━━━━━ The data

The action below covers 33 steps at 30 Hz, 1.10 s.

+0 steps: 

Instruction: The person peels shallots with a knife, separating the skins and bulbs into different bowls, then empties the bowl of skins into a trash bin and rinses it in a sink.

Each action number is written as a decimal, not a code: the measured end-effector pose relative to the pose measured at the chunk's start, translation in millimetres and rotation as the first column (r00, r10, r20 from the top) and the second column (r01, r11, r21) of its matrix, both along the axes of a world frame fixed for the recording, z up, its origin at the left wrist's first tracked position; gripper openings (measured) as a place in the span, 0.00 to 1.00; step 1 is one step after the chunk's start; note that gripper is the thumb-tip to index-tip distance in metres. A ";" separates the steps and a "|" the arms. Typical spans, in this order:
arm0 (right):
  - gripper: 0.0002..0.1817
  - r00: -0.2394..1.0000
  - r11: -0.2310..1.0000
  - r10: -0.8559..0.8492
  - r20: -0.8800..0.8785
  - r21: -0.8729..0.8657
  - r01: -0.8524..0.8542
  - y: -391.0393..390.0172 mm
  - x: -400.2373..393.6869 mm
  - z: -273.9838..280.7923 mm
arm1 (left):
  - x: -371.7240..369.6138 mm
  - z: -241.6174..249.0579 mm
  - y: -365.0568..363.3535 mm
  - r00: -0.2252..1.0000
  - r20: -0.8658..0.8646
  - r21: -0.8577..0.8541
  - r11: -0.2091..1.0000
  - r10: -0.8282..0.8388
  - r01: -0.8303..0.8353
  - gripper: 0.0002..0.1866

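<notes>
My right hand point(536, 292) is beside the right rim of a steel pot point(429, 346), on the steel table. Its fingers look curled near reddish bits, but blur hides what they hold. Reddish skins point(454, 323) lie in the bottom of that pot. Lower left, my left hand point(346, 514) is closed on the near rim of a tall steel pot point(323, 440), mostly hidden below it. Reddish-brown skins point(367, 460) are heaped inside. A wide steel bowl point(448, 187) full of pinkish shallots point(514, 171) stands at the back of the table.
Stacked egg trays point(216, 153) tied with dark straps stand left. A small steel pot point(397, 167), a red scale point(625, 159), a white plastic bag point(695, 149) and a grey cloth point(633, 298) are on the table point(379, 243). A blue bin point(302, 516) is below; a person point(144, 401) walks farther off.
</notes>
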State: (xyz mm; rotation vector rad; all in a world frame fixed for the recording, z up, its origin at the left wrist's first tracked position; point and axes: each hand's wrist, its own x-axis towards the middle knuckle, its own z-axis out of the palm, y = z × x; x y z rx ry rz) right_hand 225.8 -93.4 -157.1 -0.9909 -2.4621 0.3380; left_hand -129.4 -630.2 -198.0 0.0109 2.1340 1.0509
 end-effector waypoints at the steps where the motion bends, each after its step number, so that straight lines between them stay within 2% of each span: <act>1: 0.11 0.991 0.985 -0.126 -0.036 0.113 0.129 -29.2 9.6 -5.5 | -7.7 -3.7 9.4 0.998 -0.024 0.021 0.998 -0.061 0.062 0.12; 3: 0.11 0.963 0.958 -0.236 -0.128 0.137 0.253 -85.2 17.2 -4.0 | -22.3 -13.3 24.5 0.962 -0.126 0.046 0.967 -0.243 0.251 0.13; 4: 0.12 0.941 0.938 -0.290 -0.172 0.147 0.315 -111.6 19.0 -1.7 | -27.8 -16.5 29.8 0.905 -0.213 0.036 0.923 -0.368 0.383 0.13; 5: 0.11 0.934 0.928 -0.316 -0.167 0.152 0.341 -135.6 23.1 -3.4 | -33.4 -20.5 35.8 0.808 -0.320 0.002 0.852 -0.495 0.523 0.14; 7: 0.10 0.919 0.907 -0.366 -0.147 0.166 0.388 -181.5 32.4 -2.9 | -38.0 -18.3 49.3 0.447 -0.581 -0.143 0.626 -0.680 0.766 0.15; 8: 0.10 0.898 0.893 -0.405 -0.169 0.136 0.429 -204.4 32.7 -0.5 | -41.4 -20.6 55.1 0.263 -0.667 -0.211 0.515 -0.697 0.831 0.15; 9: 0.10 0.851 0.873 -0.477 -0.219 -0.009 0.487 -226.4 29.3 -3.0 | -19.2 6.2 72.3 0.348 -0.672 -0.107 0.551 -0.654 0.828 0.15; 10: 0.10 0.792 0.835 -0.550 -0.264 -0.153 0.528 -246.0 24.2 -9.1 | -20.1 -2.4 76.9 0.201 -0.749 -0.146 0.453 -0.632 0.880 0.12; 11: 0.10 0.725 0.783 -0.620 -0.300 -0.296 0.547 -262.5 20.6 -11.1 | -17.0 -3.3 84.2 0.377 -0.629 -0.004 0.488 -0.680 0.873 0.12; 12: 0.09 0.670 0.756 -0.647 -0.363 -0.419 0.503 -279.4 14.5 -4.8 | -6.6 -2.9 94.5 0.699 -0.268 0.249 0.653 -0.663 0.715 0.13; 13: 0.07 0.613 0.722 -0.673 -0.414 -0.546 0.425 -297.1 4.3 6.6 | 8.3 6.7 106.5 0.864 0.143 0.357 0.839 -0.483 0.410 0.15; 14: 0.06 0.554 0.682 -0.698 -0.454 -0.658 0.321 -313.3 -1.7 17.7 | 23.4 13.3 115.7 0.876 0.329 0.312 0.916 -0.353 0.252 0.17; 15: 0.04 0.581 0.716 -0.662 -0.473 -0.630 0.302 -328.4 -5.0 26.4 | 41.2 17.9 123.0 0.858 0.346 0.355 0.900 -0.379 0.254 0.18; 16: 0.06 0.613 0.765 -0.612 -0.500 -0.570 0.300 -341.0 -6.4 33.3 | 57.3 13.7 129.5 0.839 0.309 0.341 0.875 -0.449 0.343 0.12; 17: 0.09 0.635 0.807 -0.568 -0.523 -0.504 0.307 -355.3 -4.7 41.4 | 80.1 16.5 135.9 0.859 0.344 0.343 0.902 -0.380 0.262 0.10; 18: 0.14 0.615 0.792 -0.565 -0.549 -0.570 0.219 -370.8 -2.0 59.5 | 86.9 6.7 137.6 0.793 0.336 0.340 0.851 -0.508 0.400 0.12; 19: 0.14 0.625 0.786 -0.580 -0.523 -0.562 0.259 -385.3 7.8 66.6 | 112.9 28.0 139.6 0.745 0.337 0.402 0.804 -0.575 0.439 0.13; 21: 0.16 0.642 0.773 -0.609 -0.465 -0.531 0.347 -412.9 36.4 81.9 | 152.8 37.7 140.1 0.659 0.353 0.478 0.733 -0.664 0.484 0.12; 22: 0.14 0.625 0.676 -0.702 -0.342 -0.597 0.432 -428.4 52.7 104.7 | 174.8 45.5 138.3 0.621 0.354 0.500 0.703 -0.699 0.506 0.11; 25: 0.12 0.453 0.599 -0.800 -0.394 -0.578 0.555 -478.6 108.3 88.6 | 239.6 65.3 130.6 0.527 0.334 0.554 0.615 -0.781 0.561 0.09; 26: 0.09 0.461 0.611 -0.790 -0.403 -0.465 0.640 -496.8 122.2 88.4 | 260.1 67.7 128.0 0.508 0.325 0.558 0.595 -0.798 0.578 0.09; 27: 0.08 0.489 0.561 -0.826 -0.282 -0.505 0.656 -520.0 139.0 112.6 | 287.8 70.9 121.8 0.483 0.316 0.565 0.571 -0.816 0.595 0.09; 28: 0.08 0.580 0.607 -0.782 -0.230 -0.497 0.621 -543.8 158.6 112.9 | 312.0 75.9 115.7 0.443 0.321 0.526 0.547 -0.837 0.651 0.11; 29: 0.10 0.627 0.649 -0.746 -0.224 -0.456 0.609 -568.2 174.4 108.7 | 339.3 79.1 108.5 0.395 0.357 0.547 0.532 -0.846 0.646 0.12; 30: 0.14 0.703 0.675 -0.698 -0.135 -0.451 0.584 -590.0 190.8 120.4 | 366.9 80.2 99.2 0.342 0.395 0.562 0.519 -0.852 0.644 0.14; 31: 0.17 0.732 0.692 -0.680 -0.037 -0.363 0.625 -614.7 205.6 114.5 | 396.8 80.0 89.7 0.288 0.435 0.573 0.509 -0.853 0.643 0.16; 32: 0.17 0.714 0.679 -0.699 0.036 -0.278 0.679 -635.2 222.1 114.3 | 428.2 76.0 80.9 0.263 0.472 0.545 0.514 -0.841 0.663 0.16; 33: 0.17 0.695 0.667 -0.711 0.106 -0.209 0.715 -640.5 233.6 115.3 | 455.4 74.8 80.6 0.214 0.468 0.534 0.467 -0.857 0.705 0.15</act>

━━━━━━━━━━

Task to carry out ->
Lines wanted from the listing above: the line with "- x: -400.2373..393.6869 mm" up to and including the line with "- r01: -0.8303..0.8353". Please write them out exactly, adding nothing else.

Problem solution ->
  - x: -400.2373..393.6869 mm
  - z: -273.9838..280.7923 mm
arm1 (left):
  - x: -371.7240..369.6138 mm
  - z: -241.6174..249.0579 mm
  - y: -365.0568..363.3535 mm
  - r00: -0.2252..1.0000
  - r20: -0.8658..0.8646
  - r21: -0.8577..0.8541
  - r11: -0.2091..1.0000
  - r10: -0.8282..0.8388
  - r01: -0.8303..0.8353

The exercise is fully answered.